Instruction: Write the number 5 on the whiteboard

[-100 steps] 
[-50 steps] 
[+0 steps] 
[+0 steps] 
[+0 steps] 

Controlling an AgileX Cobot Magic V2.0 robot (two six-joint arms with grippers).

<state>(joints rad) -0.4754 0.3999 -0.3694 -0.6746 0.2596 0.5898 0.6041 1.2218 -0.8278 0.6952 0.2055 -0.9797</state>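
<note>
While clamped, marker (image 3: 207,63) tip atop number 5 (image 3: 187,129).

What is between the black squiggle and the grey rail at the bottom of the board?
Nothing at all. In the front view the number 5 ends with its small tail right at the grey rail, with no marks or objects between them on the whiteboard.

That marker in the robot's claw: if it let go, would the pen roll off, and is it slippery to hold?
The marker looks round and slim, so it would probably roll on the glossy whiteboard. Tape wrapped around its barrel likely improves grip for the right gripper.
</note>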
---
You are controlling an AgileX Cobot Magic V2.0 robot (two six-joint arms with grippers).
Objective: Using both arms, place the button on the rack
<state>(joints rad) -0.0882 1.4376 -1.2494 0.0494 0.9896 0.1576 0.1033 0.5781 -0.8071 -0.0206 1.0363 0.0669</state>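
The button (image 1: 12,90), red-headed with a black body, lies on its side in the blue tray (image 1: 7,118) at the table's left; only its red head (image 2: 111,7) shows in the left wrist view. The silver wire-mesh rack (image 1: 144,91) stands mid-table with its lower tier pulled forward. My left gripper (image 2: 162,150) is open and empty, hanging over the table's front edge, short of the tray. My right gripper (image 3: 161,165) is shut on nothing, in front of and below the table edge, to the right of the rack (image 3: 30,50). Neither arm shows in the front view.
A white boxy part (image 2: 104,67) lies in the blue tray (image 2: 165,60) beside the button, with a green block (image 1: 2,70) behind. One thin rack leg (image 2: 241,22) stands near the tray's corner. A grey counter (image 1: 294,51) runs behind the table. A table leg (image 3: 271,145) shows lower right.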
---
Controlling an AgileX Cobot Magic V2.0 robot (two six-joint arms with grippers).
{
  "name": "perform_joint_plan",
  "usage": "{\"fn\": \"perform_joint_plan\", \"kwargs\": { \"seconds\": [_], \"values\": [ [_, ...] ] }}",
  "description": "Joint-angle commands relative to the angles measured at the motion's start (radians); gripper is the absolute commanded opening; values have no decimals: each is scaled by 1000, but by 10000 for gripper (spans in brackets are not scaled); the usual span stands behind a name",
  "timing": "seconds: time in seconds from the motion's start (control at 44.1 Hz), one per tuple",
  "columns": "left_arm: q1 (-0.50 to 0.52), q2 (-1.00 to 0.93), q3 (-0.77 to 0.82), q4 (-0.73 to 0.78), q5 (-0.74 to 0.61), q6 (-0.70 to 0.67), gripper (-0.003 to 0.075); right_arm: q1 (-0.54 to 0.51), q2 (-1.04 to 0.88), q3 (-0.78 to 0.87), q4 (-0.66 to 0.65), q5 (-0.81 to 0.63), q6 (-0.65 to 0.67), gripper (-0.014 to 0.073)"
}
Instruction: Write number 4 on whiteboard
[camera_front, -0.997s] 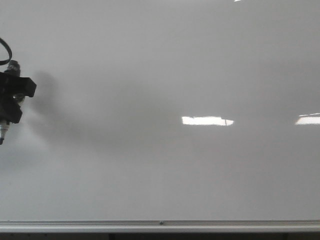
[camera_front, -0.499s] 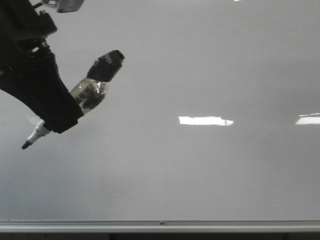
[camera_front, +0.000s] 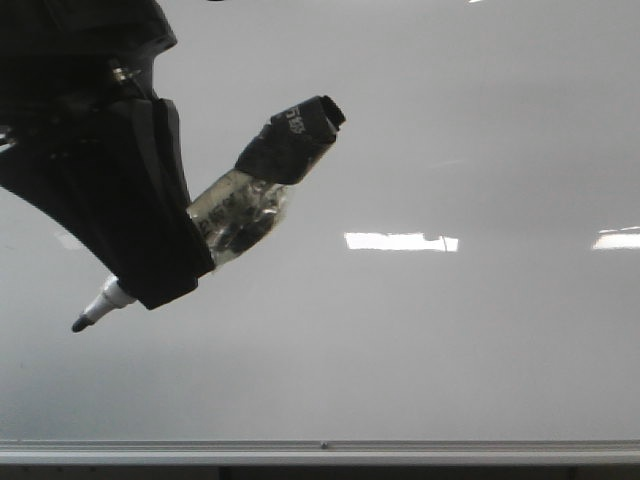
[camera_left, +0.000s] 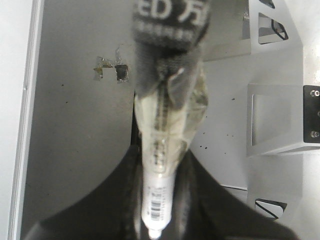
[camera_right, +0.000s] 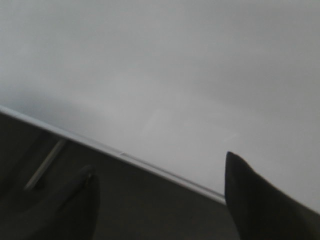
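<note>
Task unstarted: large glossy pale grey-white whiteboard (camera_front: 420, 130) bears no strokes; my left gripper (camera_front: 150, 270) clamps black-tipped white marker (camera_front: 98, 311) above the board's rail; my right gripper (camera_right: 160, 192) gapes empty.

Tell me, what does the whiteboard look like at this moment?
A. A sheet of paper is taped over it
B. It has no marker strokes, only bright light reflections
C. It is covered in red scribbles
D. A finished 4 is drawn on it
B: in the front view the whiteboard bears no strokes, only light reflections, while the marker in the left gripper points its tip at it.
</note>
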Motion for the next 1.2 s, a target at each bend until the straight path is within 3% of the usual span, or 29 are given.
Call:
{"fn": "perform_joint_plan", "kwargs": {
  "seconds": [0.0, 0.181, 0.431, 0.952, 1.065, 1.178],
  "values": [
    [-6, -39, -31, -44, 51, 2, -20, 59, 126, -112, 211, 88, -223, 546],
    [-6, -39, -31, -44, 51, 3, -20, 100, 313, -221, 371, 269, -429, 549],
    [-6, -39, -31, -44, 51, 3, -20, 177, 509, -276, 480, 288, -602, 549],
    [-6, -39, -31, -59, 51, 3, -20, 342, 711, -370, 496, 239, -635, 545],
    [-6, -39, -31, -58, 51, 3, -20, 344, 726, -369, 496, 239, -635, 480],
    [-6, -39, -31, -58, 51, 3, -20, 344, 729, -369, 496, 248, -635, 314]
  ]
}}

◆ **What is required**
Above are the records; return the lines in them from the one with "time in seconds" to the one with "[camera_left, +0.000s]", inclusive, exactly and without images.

◆ **Answer area**
  "timing": "seconds: time in seconds from the motion's start (control at 44.1 Hz), one per tuple",
  "columns": "left_arm: q1 (-0.50 to 0.52), q2 (-1.00 to 0.93), q3 (-0.77 to 0.82), q4 (-0.73 to 0.78), q5 (-0.74 to 0.61), q6 (-0.70 to 0.67), gripper (-0.003 to 0.075); right_arm: q1 (-0.54 to 0.51), q2 (-1.04 to 0.88), q3 (-0.78 to 0.87), q4 (-0.66 to 0.65), q5 (-0.81 to 0.63), q6 (-0.65 to 0.67), gripper (-0.014 to 0.073)"
}
Instruction: Write number 4 on whiteboard
[camera_front, -0.997s] 
[camera_front, -0.499s] 
[camera_front, +0.000s] 
[camera_left, +0.000s] 

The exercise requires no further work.